* [What this task involves]: Return the records verbatim.

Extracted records

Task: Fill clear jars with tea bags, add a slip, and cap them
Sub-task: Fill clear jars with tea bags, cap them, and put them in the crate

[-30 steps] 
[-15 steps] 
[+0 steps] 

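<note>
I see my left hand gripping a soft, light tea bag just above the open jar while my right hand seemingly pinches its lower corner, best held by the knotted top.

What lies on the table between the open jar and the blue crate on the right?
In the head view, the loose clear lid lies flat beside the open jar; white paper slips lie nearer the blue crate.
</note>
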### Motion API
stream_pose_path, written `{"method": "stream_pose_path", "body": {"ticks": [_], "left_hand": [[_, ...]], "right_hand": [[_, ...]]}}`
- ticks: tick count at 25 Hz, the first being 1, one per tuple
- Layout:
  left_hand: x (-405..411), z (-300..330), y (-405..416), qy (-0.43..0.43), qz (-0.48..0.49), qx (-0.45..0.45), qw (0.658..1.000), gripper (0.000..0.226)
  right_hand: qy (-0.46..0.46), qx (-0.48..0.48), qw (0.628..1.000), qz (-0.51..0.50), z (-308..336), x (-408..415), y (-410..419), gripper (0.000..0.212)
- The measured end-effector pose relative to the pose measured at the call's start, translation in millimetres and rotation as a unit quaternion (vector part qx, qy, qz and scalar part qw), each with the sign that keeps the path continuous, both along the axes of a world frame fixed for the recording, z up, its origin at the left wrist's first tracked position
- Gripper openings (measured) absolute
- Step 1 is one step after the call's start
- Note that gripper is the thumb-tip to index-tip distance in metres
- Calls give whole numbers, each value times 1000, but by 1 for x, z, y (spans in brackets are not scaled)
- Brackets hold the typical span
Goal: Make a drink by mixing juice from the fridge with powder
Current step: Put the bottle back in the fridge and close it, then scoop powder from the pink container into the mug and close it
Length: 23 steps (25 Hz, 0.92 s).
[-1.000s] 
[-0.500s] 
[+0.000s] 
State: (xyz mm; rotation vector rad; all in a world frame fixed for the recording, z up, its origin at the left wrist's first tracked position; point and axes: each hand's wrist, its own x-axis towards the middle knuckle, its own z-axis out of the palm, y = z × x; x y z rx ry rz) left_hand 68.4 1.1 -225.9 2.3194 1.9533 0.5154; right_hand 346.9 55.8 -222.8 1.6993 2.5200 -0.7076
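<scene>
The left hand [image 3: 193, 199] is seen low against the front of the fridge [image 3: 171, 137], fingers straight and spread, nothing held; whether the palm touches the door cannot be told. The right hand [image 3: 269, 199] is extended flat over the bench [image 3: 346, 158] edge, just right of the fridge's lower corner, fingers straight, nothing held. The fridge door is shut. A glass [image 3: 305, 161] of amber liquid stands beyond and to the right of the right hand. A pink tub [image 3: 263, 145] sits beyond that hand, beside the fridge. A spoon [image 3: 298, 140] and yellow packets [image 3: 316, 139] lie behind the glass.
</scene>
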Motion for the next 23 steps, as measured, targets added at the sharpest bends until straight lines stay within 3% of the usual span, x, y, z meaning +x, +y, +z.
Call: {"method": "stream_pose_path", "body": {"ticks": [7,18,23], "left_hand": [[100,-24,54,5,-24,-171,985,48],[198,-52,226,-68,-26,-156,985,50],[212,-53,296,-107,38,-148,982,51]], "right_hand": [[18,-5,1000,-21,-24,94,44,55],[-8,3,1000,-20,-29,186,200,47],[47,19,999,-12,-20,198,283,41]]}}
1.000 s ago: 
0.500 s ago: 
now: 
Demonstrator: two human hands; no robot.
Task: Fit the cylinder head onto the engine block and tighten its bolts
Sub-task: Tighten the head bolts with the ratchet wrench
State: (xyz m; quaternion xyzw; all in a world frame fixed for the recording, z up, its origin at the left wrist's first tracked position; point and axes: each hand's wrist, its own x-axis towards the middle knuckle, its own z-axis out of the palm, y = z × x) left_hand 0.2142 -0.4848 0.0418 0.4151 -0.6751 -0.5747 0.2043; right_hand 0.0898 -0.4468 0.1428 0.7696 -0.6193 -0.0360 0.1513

* [Problem solution]:
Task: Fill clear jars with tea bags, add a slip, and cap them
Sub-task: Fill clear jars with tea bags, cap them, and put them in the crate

[-30 steps] 
[-15 steps] 
[+0 steps] 

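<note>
I see my left hand gripping a soft, light tea bag just above the open jar while my right hand seemingly pinches its lower corner, best held by the knotted top.

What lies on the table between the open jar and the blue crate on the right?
In the head view, the loose clear lid lies flat beside the open jar; white paper slips lie nearer the blue crate.
</note>
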### Motion API
stream_pose_path, written `{"method": "stream_pose_path", "body": {"ticks": [_], "left_hand": [[_, ...]], "right_hand": [[_, ...]]}}`
- ticks: tick count at 25 Hz, the first being 1, one per tuple
- Layout:
  left_hand: x (-405..411), z (-300..330), y (-405..416), qy (-0.43..0.43), qz (-0.48..0.49), qx (-0.45..0.45), qw (0.658..1.000), gripper (0.000..0.226)
  right_hand: qy (-0.46..0.46), qx (-0.48..0.48), qw (0.628..1.000), qz (-0.51..0.50), z (-308..336), x (-408..415), y (-410..419), gripper (0.000..0.212)
- The measured end-effector pose relative to the pose measured at the call's start, translation in millimetres and rotation as a unit quaternion (vector part qx, qy, qz and scalar part qw), each with the sign that keeps the path continuous, both along the axes of a world frame fixed for the recording, z up, its origin at the left wrist's first tracked position
- Gripper openings (measured) absolute
- Step 1 is one step after the call's start
- Note that gripper is the thumb-tip to index-tip distance in metres
- Calls give whole numbers, each value times 1000, but by 1 for x, z, y (spans in brackets are not scaled)
- Brackets hold the typical span
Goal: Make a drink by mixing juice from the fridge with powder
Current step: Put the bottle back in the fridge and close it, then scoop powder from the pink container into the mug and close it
Length: 23 steps (25 Hz, 0.92 s).
[-1.000s] 
[-0.500s] 
[+0.000s] 
State: (xyz mm; rotation vector rad; all in a world frame fixed for the recording, z up, its origin at the left wrist's first tracked position; point and axes: each hand's wrist, its own x-axis towards the middle knuckle, its own z-axis out of the palm, y = z × x; x y z rx ry rz) left_hand 68.4 1.1 -225.9 2.3194 1.9533 0.5154; right_hand 346.9 55.8 -222.8 1.6993 2.5200 -0.7076
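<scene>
The left hand [image 3: 193, 199] is seen low against the front of the fridge [image 3: 171, 137], fingers straight and spread, nothing held; whether the palm touches the door cannot be told. The right hand [image 3: 269, 199] is extended flat over the bench [image 3: 346, 158] edge, just right of the fridge's lower corner, fingers straight, nothing held. The fridge door is shut. A glass [image 3: 305, 161] of amber liquid stands beyond and to the right of the right hand. A pink tub [image 3: 263, 145] sits beyond that hand, beside the fridge. A spoon [image 3: 298, 140] and yellow packets [image 3: 316, 139] lie behind the glass.
</scene>
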Motion for the next 23 steps, as measured, targets added at the sharpest bends until straight lines stay within 3% of the usual span, x, y, z meaning +x, +y, +z.
Call: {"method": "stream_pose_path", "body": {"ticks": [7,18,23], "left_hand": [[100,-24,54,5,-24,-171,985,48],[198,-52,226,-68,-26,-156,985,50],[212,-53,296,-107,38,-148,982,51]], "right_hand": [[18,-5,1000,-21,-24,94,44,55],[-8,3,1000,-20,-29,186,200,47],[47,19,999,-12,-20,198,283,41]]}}
1.000 s ago: 
0.500 s ago: 
now: 
Demonstrator: two human hands; no robot.
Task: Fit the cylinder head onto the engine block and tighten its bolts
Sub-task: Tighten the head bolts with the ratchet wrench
State: (xyz m; quaternion xyzw; all in a world frame fixed for the recording, z up, its origin at the left wrist's first tracked position; point and axes: each hand's wrist, its own x-axis towards the middle knuckle, its own z-axis out of the palm, y = z × x) left_hand 0.2142 -0.4848 0.0418 0.4151 -0.6751 -0.5747 0.2043; right_hand 0.0898 -0.4468 0.1428 0.7696 -0.6193 -0.0360 0.1513

Work on this exercise is now finished.